TASK BRIEF:
Each line below is to be repeated exactly; any picture is to be left out.

GIVEN DATA:
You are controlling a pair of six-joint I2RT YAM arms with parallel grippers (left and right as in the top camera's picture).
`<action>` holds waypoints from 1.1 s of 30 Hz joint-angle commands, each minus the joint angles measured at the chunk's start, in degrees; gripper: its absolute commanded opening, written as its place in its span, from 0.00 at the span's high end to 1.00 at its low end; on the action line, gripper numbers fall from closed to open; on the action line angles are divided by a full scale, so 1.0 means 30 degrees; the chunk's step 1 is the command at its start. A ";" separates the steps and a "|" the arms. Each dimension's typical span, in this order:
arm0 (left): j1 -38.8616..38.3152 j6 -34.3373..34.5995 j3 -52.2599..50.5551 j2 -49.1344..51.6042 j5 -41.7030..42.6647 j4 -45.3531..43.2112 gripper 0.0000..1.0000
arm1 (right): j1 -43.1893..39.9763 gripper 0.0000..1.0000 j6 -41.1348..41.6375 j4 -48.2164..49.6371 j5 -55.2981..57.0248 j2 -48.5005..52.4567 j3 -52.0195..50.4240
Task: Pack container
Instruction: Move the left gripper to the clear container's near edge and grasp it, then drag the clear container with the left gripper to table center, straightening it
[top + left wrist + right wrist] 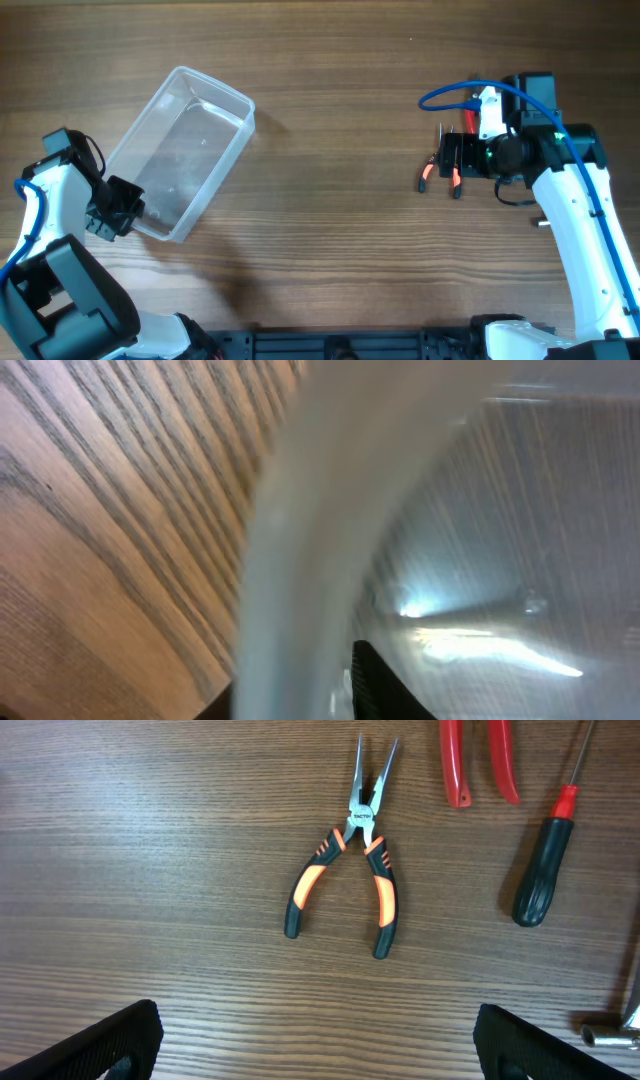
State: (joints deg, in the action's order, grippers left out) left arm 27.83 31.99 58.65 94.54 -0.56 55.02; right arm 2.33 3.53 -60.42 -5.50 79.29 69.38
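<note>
1. The container (214, 85) lies flat on the bench (330, 260) near the left edge, its long sides running slantwise from the near-left toward the far middle. We see nothing inside it: through its clear base only wood grain shows.
2. The left gripper (118, 205) sits at the container's near short end. In the left wrist view the rim fills the frame, blurred, with 1 dark finger (385, 685) on the inner side of the wall. The other finger is out of sight, so we cannot tell whether this pincer is clamped on the wall or merely straddles it.
3. The right gripper (320, 1060) hangs near the right edge, well apart from the container. Its 2 fingers are spread wide at the lower corners of the wrist view, and it has hold of nothing.
4. Under it lie the needle-nose pliers (345, 870) with orange and black handles, handles parted, flat on the wood. Beside them, toward the right edge, are a red-handled tool (478, 760) and a screwdriver (545, 860).
5. We judge the packing not yet begun: 0 tools are in the container, and all 3 we can make out rest on the bench. What is left is each pick, the carry across the bench, and the drop.
</note>
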 commanded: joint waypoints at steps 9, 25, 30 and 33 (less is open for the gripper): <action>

ANSWER FOR THIS EXERCISE:
You are controlling a pair of six-joint I2RT YAM arms with parallel grippers (left and right as in the top camera's picture).
`<action>` holds waypoints from 1.1 s of 30 Hz joint-angle commands, each minus the joint angles measured at the chunk's start, in degrees; gripper: its absolute commanded opening, written as its place in its span, from 0.00 at the span's high end to 1.00 at its low end; on the action line, gripper numbers fall from closed to open; on the action line angles are divided by a full scale, so 1.0 means 30 degrees; the chunk's step 1 is the command at its start. A ";" separates the steps and a "|" the arms. Each dimension's typical span, in this order:
arm0 (left): j1 -38.8616..38.3152 j6 -34.3373..34.5995 j3 -52.2599..50.5551 j2 -49.1344..51.6042 j5 -41.7030..42.6647 j4 -45.3531..43.2112 gripper 0.0000..1.0000
arm1 (right): j1 -43.1893..39.9763 gripper 0.0000..1.0000 j6 -41.1348..41.6375 j4 -48.2164..49.6371 j5 -55.2981..57.0248 j2 -48.5005..52.4567 j3 -52.0195..50.4240
Task: Pack container
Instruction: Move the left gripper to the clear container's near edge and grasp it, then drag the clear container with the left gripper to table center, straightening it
[top + left wrist + right wrist] 
State: (joints deg, in the action's order, grippers left out) left arm 27.83 31.99 58.65 94.54 -0.56 55.02; right arm 2.33 3.53 -60.42 -5.50 79.29 69.38
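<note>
1. The container (214, 85) lies flat on the bench (330, 260) near the left edge, its long sides running slantwise from the near-left toward the far middle. We see nothing inside it: through its clear base only wood grain shows.
2. The left gripper (118, 205) sits at the container's near short end. In the left wrist view the rim fills the frame, blurred, with 1 dark finger (385, 685) on the inner side of the wall. The other finger is out of sight, so we cannot tell whether this pincer is clamped on the wall or merely straddles it.
3. The right gripper (320, 1060) hangs near the right edge, well apart from the container. Its 2 fingers are spread wide at the lower corners of the wrist view, and it has hold of nothing.
4. Under it lie the needle-nose pliers (345, 870) with orange and black handles, handles parted, flat on the wood. Beside them, toward the right edge, are a red-handled tool (478, 760) and a screwdriver (545, 860).
5. We judge the packing not yet begun: 0 tools are in the container, and all 3 we can make out rest on the bench. What is left is each pick, the carry across the bench, and the drop.
</note>
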 commanded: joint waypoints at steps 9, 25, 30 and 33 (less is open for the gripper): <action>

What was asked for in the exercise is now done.